Le tavole da gioco pervenute dall’Antico Egitto sono numerose e tra queste frequenti sono quelle del gioco del serpente o mehen che prende il nome da un mitico dio serpente, presente già nei Testi delle Piramidi e meglio noto nel Nuovo Regno per il suo ruolo di guardiano della barca solare del dio Ra.
Il gioco sembra essere stato popolare solo fino alla fine dell’Antico Regno, periodo nel quale venne anche raffigurato sulle pareti di alcune tombe non reali a Saqqara. Purtroppo non ci sono pervenute le regole di questo gioco, ma diverse serie di pedine sono state ritrovate negli stessi contesti archeologici nei quali sono state trovate le tavole.

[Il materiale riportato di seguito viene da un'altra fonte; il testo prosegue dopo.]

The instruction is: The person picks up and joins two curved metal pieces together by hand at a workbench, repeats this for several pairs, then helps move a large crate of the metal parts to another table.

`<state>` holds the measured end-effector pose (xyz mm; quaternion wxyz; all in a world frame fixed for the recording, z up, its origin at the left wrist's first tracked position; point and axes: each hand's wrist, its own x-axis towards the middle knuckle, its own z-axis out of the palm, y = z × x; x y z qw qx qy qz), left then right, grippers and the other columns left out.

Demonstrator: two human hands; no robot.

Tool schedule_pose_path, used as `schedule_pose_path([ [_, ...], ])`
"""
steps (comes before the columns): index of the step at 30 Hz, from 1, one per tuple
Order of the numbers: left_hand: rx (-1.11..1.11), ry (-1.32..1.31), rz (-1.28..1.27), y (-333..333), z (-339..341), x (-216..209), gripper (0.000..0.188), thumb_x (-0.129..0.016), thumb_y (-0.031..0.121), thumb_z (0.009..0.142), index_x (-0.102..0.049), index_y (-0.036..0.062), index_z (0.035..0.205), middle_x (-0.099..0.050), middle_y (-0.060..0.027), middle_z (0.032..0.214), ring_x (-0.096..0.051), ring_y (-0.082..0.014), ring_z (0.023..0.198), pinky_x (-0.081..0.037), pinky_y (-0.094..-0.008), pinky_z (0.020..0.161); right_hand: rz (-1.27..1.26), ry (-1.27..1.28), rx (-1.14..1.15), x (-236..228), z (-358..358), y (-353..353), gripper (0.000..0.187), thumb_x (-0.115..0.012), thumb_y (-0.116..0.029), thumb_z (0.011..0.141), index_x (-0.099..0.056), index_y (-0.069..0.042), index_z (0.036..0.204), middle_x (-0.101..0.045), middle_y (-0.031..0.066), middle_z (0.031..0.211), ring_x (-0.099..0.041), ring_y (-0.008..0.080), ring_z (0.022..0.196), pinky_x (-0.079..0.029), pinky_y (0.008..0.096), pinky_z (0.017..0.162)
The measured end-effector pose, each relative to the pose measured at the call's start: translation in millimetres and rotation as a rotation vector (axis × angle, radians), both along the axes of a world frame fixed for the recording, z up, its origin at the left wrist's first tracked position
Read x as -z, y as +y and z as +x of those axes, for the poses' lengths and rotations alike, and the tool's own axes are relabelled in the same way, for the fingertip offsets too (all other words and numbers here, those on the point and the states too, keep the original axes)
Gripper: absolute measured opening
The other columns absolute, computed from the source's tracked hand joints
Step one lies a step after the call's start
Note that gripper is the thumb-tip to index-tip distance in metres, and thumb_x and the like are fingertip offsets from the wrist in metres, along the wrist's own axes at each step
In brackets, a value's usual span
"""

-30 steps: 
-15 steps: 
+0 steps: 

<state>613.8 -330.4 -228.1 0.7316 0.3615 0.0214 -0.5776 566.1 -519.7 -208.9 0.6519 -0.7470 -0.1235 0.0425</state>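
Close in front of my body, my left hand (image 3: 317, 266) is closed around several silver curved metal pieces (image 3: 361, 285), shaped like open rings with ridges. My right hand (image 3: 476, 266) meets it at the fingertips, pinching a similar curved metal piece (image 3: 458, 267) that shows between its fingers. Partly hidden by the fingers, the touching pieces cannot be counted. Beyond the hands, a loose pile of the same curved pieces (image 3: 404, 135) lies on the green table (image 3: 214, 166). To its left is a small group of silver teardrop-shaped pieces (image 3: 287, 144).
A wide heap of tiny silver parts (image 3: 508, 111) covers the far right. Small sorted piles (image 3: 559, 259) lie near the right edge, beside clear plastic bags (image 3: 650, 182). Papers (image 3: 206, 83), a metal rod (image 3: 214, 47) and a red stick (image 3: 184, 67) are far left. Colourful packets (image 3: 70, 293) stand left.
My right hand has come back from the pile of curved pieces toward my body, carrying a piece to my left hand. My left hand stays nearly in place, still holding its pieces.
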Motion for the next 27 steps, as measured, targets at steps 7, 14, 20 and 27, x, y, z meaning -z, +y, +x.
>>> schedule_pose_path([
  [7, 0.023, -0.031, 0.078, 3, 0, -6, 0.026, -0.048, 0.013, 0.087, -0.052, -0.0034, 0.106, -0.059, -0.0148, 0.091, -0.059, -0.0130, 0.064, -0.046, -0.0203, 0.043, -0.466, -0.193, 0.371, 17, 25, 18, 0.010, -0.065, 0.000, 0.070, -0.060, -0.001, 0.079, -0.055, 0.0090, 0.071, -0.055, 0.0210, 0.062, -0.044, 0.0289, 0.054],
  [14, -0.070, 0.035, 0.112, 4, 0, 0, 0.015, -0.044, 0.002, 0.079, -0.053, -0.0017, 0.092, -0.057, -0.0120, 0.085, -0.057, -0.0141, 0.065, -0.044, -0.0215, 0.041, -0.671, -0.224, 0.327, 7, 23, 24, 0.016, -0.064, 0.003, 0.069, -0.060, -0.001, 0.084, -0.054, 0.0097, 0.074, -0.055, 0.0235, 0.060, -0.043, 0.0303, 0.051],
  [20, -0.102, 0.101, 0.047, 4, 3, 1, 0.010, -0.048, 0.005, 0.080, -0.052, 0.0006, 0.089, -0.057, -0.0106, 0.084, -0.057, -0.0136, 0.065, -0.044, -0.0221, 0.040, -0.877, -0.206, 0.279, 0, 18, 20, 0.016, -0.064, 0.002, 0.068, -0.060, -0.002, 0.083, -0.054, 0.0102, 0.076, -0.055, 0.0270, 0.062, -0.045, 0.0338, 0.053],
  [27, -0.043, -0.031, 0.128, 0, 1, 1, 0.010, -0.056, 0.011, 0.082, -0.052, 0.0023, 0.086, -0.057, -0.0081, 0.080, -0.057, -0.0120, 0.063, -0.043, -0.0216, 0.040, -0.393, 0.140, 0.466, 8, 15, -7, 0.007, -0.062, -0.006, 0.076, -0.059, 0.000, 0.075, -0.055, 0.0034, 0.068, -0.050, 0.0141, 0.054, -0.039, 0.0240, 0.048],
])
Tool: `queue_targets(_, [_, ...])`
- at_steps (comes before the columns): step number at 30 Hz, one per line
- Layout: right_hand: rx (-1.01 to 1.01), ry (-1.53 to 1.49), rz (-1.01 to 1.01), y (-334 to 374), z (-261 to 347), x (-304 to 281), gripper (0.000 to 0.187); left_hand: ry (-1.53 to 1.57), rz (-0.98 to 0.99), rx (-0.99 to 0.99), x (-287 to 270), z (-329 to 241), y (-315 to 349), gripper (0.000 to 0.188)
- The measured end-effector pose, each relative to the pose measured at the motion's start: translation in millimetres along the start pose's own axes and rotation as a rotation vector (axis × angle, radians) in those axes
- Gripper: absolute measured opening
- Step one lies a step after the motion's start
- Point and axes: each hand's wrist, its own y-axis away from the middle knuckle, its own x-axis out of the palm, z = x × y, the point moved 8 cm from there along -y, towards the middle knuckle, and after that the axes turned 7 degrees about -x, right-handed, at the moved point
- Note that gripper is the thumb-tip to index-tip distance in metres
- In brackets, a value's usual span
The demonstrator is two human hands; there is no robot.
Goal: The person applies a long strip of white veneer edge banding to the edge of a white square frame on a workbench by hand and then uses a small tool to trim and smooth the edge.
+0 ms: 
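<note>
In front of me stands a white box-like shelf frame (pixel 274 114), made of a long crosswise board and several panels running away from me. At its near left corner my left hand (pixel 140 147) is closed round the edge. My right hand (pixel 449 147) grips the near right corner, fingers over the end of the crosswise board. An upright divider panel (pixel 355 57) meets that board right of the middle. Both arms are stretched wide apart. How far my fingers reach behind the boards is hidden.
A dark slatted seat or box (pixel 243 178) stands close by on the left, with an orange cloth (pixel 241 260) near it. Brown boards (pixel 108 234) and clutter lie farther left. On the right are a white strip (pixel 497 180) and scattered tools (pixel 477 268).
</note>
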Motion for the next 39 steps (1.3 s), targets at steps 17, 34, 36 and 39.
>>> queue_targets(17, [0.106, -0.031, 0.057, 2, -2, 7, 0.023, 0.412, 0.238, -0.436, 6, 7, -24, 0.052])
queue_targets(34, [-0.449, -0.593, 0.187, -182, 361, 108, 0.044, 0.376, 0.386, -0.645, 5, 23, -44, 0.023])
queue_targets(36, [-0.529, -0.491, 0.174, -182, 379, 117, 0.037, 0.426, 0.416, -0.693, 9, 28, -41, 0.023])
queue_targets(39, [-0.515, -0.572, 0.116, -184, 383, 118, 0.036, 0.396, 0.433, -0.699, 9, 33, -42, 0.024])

Mehen significa “colui che è arrotolato” e l’esemplare della V o VI dinastia conservato a Leida è uno dei meglio conservati ed è particolare in quanto rappresenta proprio un serpente arrotolato su se stesso, con al centro la testa finemente scolpita e le squame accuratamente delineate.
Tracce di colore fanno intuire che il serpente fosse in origine accuratamente dipinto. L’effetto sarebbe quello di un serpente arrotolato se non fosse per la testa e le zampe di anatra scolpite sul bordo esterno che non hanno trovato una chiara spiegazione.
Per alcuni era un passatempo, per altri invece il gioco aveva anche un significato funerario, dove il defunto è immaginato giocare per garantirsi il passaggio all’aldilà. Un antenato del gioco dell’oca della nostra infanzia?